Yesterday saw me sampling the good, the bad, and the ugly of travel in South Africa.
The Good: The Springbok game was all I could have hoped for. The Lions came out storming, compensating for their sins of last week by controlling the pack and taking the fight to a Springbok squad that seemed lackluster at best for most of the first hour of the game. But then magic happened. A few substitutions worked out well for Peter de Villiers where they failed him last week, they started controlling possession, two scintillating tries and sometimely kicking (which had failed the team for most of the game) left the game tied at 25 all in extra time and Morne Steyn set to take a 53.5 meter penalty kick. His blast was straight and true and South Africa was able to take some revenge on the Lions for the 1997 tour that the visitors won in a sport where memories are long. Next weekend’s game at Ellis Park (yes, yes, I know it’s now Coca Cola park, but that just strikes me as bordering on blasphemy) loses some of its luster, though the British and Irish Lions will be playing for pride and the Springboks looking to put an exclamation on what they hope will be a historic season. And if the game has lost some of its luster for the masses of tourists swarming these games, perhaps that means tickets will be easier to come by. SARU has basically priced locals out of the market with Loftus Versfeld,a shrine of highveld rugby, turned into a neutral site with the predominance of the red-clad masses from the Northern hemisphere.
The Bad: It oftentimes happens on these trips, but yesterday i hit something of a wall. I suppose it is to be expected. By the time this trip is done I will have spent nine of ten weeks away from home, living in three different time zones. I crashed big time last night, but by 4:00 this morning was wide awake. This may prove to be a blessing, as we are heading to Cape Town today where it would be very useful to be on at least somewhat less of a pure night owl’s schedule.
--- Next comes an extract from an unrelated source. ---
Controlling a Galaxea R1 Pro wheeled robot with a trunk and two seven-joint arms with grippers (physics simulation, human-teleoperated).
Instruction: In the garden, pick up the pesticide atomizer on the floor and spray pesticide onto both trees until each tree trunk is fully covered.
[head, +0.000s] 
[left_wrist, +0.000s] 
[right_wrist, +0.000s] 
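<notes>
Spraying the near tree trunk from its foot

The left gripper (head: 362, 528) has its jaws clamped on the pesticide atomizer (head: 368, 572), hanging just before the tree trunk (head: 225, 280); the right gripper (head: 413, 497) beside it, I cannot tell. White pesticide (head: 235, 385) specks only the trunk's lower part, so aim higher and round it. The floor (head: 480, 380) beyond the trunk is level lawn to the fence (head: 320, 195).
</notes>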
The Ugly: We watched the game at a cafe in Melville. It was not quite the climate that I had hoped for — it would have been nicer to have had masses of more passionate Springbok supporters — but my friend was feeling a bit unbder the weather and the cafe offered both great seating and the chance to get good food as well as beer and it simply became a default. About an hour before the game I crossed the street and walked up a block or two toward what really marks the far corner of 7th Street, the main drag in Melville, to grab a newspaper so I could read the previews of the game and see the day’s news. As I approached a crowd was gathered. A man was sprawled out on his back, his head bashed in, a pool of blood and muck stirred by his convulsions and revealing the damage to the back of the skull to be extensive, gruesome, indeed, I was not the only observer who feared that I was seeing a man die, nor do I know if he did. And if anyone saw what happened, they were not about to admit it. There may have been an accident. He may have collapsed. Or he may have been a victim of brutal violence in a crime beset by too much of it. Whatever it was, that scene reminded me of just how fleeting and capricious life can be and how even Melville, as protected from the worst of South Africa’s excesses as just about anyplace in South Africa, is not immune even if the neighborhood has innoculated itself with neighborhood watch programs and the posting of various semi-official parking security details on the streets.